[Start of Attachment]
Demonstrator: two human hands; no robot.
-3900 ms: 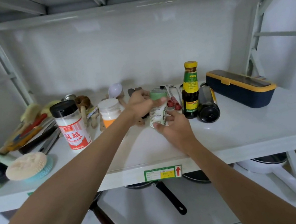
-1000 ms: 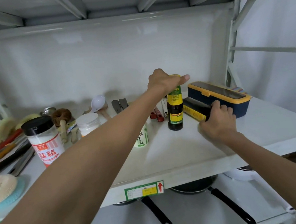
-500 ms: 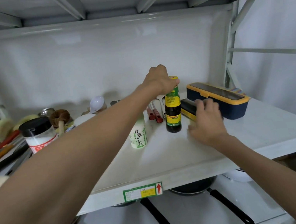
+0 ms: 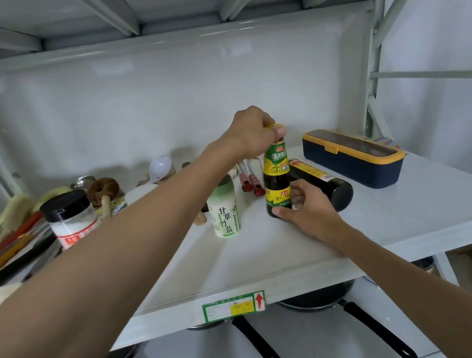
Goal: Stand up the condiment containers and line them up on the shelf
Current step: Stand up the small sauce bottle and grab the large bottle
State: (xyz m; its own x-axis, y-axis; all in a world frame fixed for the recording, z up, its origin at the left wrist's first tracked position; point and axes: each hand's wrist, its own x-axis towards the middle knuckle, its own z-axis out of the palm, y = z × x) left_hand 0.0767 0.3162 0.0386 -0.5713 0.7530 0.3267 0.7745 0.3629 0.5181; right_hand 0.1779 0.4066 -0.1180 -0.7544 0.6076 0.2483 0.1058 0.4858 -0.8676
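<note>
A dark sauce bottle with a yellow cap and green-yellow label stands upright mid-shelf. My left hand grips its cap from above, and my right hand wraps its base. Behind it a second dark bottle lies on its side. To the left stands a green-white salt shaker. Further left a black-lidded seasoning jar stands upright, and a white-lidded jar shows partly behind my left forearm.
A navy box with a yellow rim lies at the back right. Brushes, spoons and utensils crowd the shelf's left side. The white shelf has bare room at front right. Frying pans sit on the shelf below.
My right hand left the lying dark bottle and came forward onto the base of the upright sauce bottle. My left hand stays on its cap.
</note>
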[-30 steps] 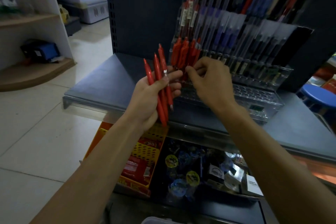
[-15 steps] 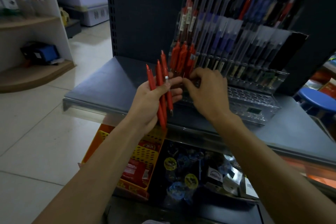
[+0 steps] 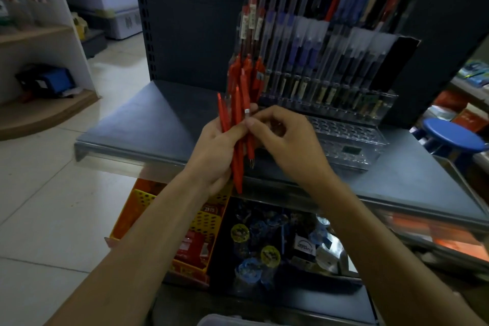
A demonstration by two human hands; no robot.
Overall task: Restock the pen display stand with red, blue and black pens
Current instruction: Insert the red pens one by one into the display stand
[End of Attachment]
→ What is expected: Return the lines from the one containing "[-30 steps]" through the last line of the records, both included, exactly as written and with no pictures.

→ Answer to the problem:
[-30 steps] 
[-15 steps] 
[+0 steps] 
A demonstration by two human hands; no robot.
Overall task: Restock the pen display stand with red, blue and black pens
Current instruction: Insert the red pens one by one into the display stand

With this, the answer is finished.